**What the task requires**
An exact repetition of the listing is required.

**Provided material**
>>>

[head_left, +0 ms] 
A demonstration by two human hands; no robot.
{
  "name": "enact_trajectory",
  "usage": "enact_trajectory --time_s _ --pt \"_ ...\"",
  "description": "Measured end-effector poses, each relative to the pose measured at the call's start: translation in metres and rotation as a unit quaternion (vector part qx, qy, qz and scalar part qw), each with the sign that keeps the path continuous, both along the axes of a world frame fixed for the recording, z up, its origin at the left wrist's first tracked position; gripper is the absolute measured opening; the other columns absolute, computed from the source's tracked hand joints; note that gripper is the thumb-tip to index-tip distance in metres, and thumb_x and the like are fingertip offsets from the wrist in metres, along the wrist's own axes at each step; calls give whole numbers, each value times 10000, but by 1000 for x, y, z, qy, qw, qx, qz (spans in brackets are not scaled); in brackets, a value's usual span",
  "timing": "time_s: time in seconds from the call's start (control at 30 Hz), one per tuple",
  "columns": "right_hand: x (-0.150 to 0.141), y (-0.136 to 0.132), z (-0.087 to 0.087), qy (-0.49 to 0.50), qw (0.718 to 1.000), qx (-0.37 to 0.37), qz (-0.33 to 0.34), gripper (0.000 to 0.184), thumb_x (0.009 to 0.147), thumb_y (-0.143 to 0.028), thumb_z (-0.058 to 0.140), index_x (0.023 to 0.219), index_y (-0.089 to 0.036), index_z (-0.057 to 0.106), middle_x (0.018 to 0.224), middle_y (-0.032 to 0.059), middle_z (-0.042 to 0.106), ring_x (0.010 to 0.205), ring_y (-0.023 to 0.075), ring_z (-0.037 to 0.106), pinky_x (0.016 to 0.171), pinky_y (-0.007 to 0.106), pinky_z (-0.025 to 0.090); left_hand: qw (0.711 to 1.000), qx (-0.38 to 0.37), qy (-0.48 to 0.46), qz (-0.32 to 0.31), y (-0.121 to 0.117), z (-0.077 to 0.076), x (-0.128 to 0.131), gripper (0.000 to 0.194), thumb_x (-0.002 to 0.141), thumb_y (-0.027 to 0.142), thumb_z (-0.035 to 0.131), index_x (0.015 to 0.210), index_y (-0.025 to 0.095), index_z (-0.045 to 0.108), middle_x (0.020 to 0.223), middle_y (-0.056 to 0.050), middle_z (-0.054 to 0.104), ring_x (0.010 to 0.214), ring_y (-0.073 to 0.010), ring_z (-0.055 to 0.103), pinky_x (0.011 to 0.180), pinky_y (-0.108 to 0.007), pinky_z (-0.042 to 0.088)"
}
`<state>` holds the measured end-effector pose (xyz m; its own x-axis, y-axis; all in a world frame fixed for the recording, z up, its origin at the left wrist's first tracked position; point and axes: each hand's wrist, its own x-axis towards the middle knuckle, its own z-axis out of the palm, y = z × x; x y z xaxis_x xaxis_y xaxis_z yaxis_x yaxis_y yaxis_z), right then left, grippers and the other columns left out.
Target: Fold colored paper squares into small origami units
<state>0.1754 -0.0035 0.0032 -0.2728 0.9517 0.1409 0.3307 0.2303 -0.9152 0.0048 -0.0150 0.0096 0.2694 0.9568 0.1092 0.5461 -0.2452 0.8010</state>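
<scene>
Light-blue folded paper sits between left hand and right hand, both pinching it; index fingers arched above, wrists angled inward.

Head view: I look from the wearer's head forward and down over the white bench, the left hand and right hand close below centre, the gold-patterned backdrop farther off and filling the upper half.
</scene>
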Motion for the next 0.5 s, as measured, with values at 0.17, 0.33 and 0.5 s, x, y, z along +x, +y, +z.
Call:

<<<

**Finished exercise**
[head_left, +0 ms] 
A demonstration by two human hands; no robot.
{
  "name": "enact_trajectory",
  "usage": "enact_trajectory --time_s _ --pt \"_ ...\"",
  "description": "Measured end-effector poses, each relative to the pose measured at the call's start: translation in metres and rotation as a unit quaternion (vector part qx, qy, qz and scalar part qw), each with the sign that keeps the path continuous, both along the axes of a world frame fixed for the recording, z up, its origin at the left wrist's first tracked position; gripper is the absolute measured opening; the other columns absolute, computed from the source's tracked hand joints; note that gripper is the thumb-tip to index-tip distance in metres, and thumb_x and the like are fingertip offsets from the wrist in metres, along the wrist's own axes at each step; calls give whole numbers, each value times 10000, but by 1000 for x, y, z, qy, qw, qx, qz (spans in brackets are not scaled); in brackets, a value's usual span",
  "timing": "time_s: time in seconds from the call's start (control at 30 Hz), one per tuple",
  "columns": "right_hand: x (-0.150 to 0.141), y (-0.136 to 0.132), z (-0.087 to 0.087), qy (-0.49 to 0.50), qw (0.718 to 1.000), qx (-0.37 to 0.37), qz (-0.33 to 0.34), gripper (0.000 to 0.184), thumb_x (0.009 to 0.147), thumb_y (-0.143 to 0.028), thumb_z (-0.058 to 0.140), index_x (0.023 to 0.219), index_y (-0.089 to 0.036), index_z (-0.057 to 0.106), middle_x (0.018 to 0.224), middle_y (-0.032 to 0.059), middle_z (-0.042 to 0.106), ring_x (0.010 to 0.205), ring_y (-0.023 to 0.075), ring_z (-0.037 to 0.106), pinky_x (0.016 to 0.171), pinky_y (-0.007 to 0.106), pinky_z (-0.025 to 0.090); left_hand: qw (0.711 to 1.000), qx (-0.38 to 0.37), qy (-0.48 to 0.46), qz (-0.32 to 0.31), y (-0.121 to 0.117), z (-0.077 to 0.076), x (-0.128 to 0.131), gripper (0.000 to 0.194), thumb_x (-0.002 to 0.141), thumb_y (-0.027 to 0.142), thumb_z (-0.035 to 0.131), index_x (0.015 to 0.210), index_y (-0.025 to 0.095), index_z (-0.045 to 0.108), middle_x (0.020 to 0.223), middle_y (-0.056 to 0.050), middle_z (-0.054 to 0.104), ring_x (0.010 to 0.214), ring_y (-0.073 to 0.010), ring_z (-0.055 to 0.103), pinky_x (0.011 to 0.180), pinky_y (-0.108 to 0.007), pinky_z (-0.042 to 0.088)"
}
`<state>` holds the measured end-effector pose (xyz m; its own x-axis, y-axis; all in a world frame fixed for the recording, z up, its origin at the left wrist's first tracked position; point and axes: each hand's wrist, its own x-axis towards the middle knuckle, its own z-axis out of the palm, y = z × x; x y z xaxis_x xaxis_y xaxis_z yaxis_x yaxis_y yaxis_z), right then left, grippers and the other columns left out.
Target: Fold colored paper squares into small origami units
<state>0.1754 -0.0035 0.0032 -0.2728 0.9517 0.1409 0.3307 0.2303 -0.9152 0.0048 -0.0150 0.0096 0.2694 0.9568 0.1092 0.5461 -0.2452 0.8010</state>
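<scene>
Light-blue folded paper sits between left hand and right hand, both pinching it; index fingers arched above, wrists angled inward.

Head view: I look from the wearer's head forward and down over the white bench, the left hand and right hand close below centre, the gold-patterned backdrop farther off and filling the upper half.
</scene>
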Motion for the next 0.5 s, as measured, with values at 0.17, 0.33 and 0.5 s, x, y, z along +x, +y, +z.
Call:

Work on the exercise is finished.